(EXERCISE INSTRUCTIONS)
Range to output from the entries below: the line containing "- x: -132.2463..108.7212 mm" through the line containing "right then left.". Set it down exactly, ends included, nothing else.

(DATA FOR REVIEW)

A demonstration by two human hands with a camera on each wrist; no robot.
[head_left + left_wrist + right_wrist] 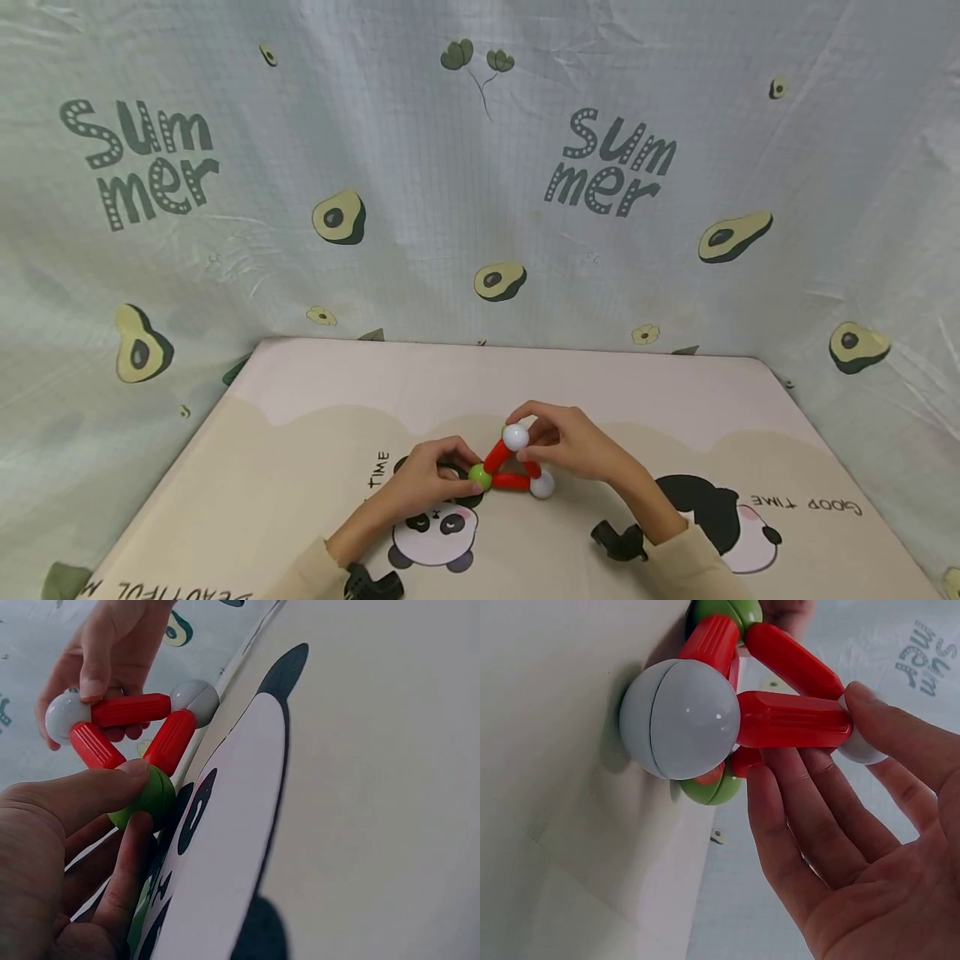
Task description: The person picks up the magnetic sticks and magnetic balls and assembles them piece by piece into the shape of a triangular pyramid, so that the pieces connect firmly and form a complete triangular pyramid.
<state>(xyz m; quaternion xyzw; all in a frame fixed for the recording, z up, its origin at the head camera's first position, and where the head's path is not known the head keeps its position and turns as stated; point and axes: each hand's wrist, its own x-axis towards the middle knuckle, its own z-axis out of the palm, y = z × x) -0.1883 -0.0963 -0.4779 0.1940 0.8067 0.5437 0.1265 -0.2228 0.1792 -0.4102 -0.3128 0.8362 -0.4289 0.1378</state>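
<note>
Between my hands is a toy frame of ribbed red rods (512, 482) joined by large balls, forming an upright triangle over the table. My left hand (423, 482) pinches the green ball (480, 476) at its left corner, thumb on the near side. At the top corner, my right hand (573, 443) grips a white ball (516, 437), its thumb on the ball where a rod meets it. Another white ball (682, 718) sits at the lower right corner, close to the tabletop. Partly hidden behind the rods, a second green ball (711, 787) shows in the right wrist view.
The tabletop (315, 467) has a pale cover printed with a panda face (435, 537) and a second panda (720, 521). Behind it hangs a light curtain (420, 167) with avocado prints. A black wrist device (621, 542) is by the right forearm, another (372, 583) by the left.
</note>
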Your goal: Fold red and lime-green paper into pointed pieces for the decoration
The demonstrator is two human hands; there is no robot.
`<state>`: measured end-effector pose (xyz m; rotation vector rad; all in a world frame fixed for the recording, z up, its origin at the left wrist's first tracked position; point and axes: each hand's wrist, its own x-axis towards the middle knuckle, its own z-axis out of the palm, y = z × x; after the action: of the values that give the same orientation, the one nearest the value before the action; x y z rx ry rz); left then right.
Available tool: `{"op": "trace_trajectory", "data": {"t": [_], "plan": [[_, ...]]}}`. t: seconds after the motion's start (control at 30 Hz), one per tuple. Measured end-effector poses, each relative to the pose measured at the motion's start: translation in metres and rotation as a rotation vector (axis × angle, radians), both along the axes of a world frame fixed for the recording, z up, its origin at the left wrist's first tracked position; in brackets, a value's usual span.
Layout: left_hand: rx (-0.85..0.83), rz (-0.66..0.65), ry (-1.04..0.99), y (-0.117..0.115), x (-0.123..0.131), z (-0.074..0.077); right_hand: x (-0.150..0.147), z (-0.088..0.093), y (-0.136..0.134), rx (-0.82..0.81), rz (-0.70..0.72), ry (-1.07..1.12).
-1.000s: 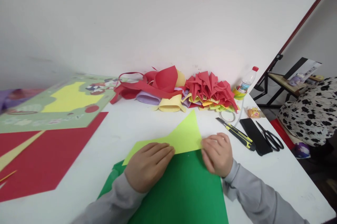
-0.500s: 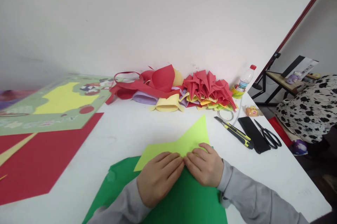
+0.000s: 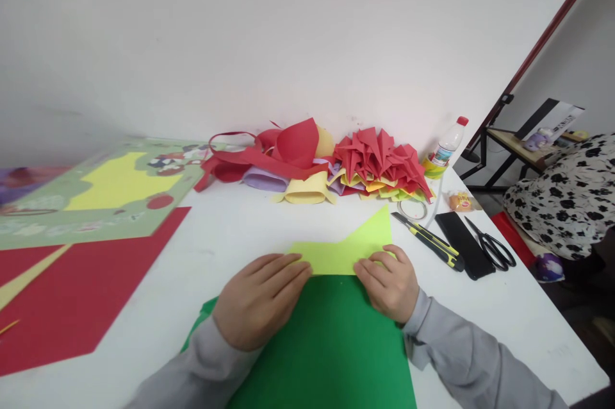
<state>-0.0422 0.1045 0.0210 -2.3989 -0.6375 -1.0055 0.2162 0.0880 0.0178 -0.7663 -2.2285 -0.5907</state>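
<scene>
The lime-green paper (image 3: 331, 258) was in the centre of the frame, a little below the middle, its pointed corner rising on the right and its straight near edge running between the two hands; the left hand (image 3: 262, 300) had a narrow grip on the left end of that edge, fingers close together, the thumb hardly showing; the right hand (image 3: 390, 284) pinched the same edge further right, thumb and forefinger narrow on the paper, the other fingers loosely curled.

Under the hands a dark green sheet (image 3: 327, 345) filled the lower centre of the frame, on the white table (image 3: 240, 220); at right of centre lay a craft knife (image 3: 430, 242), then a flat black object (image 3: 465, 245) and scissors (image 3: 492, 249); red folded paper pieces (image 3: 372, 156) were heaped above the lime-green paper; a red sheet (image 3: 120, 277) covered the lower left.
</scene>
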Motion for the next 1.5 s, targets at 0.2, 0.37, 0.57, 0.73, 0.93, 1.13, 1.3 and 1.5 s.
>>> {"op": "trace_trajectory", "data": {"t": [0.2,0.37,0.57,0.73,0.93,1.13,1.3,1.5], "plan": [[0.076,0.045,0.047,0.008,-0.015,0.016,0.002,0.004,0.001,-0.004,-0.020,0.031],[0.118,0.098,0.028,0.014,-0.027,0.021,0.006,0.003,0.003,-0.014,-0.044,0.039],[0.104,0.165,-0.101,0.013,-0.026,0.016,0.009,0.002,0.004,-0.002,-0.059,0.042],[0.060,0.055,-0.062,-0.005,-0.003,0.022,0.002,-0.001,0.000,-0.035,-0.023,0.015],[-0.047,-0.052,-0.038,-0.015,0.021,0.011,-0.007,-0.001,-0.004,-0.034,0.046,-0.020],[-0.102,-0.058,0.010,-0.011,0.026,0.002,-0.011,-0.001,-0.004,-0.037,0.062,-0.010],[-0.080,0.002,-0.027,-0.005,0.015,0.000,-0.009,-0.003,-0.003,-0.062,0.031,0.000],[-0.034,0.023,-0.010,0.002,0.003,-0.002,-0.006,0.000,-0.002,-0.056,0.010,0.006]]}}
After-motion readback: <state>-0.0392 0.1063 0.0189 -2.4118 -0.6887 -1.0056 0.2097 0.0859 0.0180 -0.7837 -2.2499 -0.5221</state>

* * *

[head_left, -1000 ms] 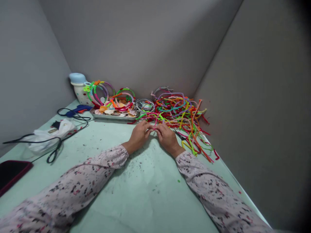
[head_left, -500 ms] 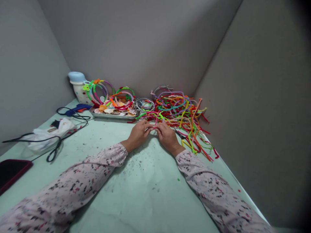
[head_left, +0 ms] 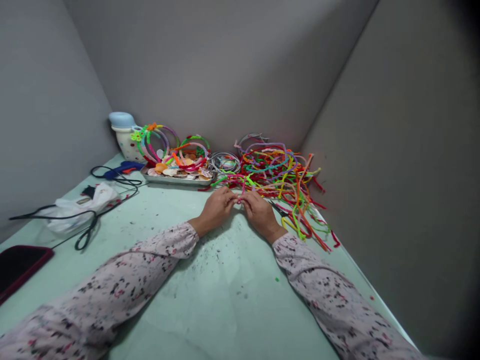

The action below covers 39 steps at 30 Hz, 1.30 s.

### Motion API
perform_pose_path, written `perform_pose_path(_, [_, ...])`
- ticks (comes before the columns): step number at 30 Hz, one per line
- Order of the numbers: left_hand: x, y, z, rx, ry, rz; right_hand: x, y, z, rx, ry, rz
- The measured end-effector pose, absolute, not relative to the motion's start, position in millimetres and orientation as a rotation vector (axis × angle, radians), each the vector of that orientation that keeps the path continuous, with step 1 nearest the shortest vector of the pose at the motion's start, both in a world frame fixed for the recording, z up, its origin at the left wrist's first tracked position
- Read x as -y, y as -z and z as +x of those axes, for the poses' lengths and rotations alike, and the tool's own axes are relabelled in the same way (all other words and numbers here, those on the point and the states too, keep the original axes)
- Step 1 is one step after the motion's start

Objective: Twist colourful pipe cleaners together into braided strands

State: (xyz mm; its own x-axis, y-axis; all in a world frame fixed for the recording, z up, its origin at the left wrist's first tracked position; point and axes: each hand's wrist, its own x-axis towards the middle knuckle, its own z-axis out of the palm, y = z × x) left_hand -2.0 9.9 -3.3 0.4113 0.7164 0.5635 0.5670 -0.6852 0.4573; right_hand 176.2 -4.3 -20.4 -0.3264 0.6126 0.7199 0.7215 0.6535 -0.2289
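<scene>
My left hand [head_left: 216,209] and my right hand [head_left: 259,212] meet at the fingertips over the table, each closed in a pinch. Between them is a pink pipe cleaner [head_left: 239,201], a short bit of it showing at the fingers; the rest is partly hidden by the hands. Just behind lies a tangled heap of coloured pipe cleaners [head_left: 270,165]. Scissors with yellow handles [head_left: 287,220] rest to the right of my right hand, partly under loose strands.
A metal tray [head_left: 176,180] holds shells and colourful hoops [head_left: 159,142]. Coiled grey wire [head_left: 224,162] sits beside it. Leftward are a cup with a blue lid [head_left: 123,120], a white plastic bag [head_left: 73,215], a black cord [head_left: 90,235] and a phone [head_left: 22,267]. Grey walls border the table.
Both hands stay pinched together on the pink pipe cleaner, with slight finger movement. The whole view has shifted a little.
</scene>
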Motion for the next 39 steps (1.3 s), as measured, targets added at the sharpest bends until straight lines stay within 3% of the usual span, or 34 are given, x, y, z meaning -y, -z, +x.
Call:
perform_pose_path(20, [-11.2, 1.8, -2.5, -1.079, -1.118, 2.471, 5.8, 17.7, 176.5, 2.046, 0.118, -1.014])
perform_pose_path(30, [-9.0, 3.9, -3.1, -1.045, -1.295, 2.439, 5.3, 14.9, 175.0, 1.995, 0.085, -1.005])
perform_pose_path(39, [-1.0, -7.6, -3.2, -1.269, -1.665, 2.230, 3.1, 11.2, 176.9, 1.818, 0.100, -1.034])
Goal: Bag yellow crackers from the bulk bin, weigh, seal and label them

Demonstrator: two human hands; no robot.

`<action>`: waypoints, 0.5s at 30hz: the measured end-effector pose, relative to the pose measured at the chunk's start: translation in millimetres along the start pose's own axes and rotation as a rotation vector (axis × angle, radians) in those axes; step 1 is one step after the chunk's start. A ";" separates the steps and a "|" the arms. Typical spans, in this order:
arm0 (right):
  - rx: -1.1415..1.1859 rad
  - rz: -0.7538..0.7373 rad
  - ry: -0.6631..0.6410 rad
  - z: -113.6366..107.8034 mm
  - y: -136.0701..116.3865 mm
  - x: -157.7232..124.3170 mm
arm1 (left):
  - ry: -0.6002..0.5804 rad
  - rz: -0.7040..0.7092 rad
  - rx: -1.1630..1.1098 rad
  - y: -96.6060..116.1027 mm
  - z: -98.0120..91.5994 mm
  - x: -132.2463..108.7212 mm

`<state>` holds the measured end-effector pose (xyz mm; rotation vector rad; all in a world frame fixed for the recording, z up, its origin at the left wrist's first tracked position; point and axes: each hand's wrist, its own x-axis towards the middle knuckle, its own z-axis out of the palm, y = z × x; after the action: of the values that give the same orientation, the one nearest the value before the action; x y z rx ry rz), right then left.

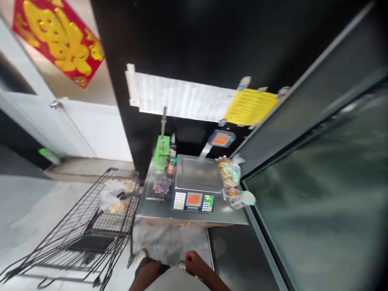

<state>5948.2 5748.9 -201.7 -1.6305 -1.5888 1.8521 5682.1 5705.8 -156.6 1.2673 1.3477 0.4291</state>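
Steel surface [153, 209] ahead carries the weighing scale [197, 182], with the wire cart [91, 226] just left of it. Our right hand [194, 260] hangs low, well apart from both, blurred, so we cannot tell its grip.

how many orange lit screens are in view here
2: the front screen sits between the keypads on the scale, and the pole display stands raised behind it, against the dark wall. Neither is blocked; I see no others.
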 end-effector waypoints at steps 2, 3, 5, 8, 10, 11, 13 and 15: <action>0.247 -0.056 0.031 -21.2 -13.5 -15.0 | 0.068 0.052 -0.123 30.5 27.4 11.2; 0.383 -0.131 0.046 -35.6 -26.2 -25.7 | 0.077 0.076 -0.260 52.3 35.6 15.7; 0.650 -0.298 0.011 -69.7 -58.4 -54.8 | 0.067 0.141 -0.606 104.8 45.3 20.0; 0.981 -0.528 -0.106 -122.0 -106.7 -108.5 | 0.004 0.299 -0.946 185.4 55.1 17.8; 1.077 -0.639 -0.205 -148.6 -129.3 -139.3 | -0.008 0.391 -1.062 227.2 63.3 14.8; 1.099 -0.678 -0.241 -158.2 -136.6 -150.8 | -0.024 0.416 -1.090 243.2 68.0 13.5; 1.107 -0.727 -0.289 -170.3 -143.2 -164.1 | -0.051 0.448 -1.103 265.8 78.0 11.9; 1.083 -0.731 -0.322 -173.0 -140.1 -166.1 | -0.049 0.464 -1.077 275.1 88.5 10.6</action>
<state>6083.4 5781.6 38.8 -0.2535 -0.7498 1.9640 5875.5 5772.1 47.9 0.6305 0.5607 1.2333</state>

(RESULT FOR THIS EXERCISE)
  - x: -132.2463..108.7212 mm

`<state>` holds the measured end-effector pose (xyz mm; rotation vector rad; all in a world frame fixed for the recording, z up, its origin at the left wrist's first tracked position; point and axes: each hand's wrist, its own x-axis towards the middle knuckle, its own z-axis out of the palm, y = z × x; after the action: of the values that give the same orientation, the one nearest the value before the action; x y z rx ry rz), right then left.

This response is complete, and nothing else is pending.